[DATA — start]
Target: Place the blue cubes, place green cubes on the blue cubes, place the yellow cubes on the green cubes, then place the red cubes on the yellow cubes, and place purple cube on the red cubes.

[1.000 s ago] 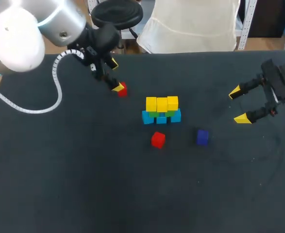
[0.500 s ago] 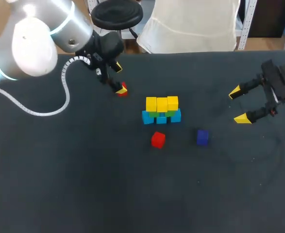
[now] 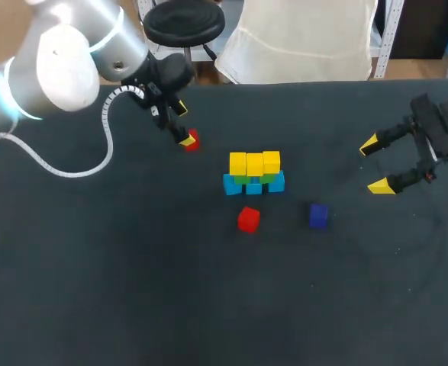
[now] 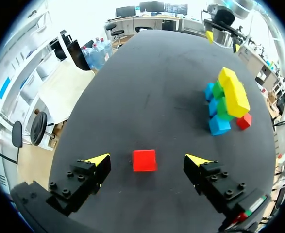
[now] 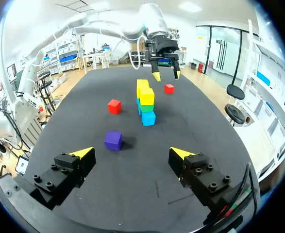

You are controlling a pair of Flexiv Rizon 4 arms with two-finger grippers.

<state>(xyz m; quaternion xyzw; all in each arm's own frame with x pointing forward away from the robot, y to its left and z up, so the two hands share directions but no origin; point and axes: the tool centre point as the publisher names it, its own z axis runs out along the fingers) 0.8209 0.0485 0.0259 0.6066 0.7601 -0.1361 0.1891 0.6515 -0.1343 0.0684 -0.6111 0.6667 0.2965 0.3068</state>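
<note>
Left claw (image 4: 147, 159) gapes around red cube (image 4: 144, 160).

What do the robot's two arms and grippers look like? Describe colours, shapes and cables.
The left arm is a thick, rounded silver and white tube with a light blue ring, and a white coiled cable loops from it. The left gripper and right gripper are black, each with two blocky, screw-studded fingers ending in pointed yellow tips.
</note>
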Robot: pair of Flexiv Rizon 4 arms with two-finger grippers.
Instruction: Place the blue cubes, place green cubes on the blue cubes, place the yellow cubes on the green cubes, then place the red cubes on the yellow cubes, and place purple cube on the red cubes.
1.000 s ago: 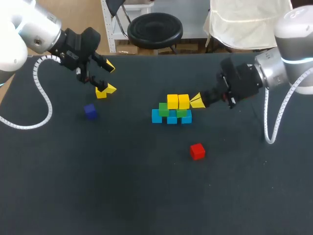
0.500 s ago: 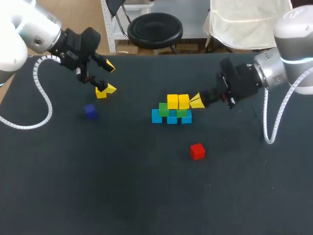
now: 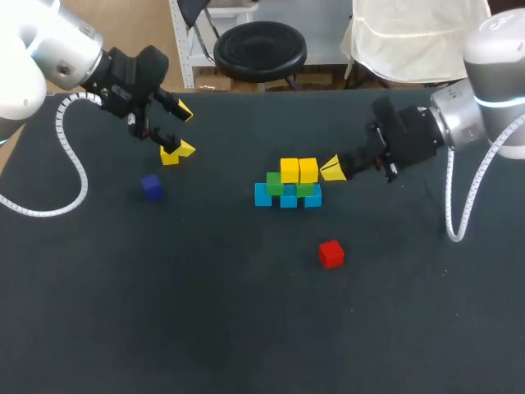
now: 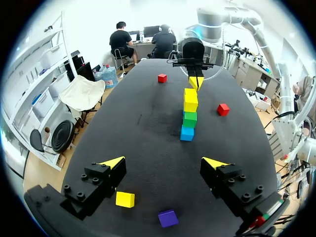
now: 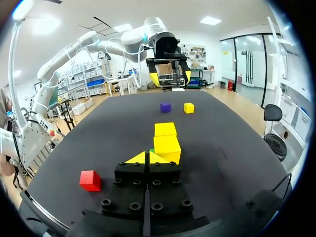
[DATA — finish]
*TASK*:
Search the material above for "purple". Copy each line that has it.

*RESPONSE AREA*:
Target: Place the blue cubes, place green cubes on the blue cubes, place the yellow cubes on the green cubes, then place the red cubes on the yellow cubes, and place purple cube on the red cubes.
Instruction: Place the blue cubes, place green cubes on the blue cubes, place the yellow cubes on the green cubes, then place the red cubes on the yellow cubes, and place purple cube on the red cubes.

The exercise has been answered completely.